Mit der Aufteilung des Gesamtprodukts «Schweizer Eishockey» wird das sportliche Angebot auf dem Markt auf einen Schlag verdreifacht (National League, Swiss League, SIHF), während der Pool möglicher Sponsoren- und Vertragspartner in absehbarer Zukunft kaum wachsen dürfte.
Verband und Nationalmannschaft verlieren nach dieser Saison den Vertrag mit der Zurich Versicherungen, dazu stehen Rückforderungen von Sponsoren und Partnern im Raum, weil die Nationalmannschaft vertraglich vereinbarte Freundschaftsspiele und Turniere nicht durchführen konnte. Nati-Direktor Lars Weibel beziffert diese auf 2,5 Millionen Franken.
Nur Almosen für die Nati
In Zukunft wird der Verband noch mehr auf den Goodwill der National-League-Klubs angewiesen sein. Ob und wie stark die Diskussionen und die Reformen und die Zerstrittenheit der einstigen Partner das Gesamtprodukt schon sabotiert haben, wird sich zeigen. Der im Sommer 2022 auslaufende TV-Vertrag wird in Einzelteilen bald ausgeschrieben. Dass die National League den Nationalmannschaften mehr als Almosen aus den eigenen Einkünften abgeben wird, ist sehr unwahrscheinlich.

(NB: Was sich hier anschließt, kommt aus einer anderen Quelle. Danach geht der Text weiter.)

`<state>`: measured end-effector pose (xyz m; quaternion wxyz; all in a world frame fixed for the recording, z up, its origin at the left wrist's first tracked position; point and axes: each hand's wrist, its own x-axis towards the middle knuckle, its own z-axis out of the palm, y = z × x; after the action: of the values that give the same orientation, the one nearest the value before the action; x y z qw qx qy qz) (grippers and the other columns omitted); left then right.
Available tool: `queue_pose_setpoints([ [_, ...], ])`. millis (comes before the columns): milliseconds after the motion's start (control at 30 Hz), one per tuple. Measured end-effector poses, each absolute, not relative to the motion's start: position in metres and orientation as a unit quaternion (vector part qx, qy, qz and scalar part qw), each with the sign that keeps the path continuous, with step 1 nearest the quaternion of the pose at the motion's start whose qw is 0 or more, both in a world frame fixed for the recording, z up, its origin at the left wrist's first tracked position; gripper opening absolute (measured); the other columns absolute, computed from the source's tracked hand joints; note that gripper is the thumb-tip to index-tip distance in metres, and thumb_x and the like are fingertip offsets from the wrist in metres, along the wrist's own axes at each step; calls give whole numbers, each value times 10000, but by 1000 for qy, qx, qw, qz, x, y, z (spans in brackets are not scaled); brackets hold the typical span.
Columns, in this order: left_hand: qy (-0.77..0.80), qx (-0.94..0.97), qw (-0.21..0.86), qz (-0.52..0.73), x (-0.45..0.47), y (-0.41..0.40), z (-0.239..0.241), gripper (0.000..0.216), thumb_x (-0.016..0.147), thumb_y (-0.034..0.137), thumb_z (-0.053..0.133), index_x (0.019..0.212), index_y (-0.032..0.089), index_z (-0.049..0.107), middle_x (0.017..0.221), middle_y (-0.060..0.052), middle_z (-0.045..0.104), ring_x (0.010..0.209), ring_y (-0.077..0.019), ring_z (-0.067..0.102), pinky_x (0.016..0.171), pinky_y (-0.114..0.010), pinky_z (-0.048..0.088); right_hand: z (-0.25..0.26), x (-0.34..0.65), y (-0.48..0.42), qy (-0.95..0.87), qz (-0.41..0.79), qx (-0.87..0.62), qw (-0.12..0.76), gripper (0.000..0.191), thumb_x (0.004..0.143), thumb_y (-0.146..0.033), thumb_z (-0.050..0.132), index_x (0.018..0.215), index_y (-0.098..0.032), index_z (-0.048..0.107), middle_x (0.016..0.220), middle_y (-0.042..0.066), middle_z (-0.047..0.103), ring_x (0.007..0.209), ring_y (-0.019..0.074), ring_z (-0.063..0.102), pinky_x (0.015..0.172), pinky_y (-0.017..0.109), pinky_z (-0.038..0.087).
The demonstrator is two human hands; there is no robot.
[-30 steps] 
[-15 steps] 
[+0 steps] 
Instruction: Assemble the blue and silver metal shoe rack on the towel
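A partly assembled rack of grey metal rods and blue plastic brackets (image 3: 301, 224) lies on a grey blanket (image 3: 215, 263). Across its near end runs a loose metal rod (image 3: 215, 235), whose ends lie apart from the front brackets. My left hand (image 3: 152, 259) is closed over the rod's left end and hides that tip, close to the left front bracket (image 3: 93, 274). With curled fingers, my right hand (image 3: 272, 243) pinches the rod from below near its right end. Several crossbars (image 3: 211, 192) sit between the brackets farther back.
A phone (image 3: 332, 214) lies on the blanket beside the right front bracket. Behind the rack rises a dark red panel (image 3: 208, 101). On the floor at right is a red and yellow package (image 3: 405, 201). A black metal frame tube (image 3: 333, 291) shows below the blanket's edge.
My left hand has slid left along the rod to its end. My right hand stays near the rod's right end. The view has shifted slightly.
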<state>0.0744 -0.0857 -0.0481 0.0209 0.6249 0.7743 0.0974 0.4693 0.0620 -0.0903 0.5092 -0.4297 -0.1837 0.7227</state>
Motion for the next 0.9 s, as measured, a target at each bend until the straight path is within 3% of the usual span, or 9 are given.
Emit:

Wie sehr die Termine der Nationalmannschaft in Zukunft unter Druck geraten werden, lässt sich wohl erst abschätzen, wenn die Pandemie ausgestanden ist. Mit Grabenkämpfen ist zu rechnen, die National League wird den Spielplan wohl bis zur absoluten Schmerzgrenze auswalzen, obwohl die aus Sicht der Fans schon längst durchbrochen wurde. Was die Klubbosse der National League von der öffentlichen Meinung halten, beweist allerdings der letzte Entscheid bezüglich Ausländerkontingent: Nichts.
WM-Finals mit Patrick Fischer? Eine starke Nati auf Tuchfühlung mit den Besten der Welt? Von diesem Gedanken kann man sich verabschieden.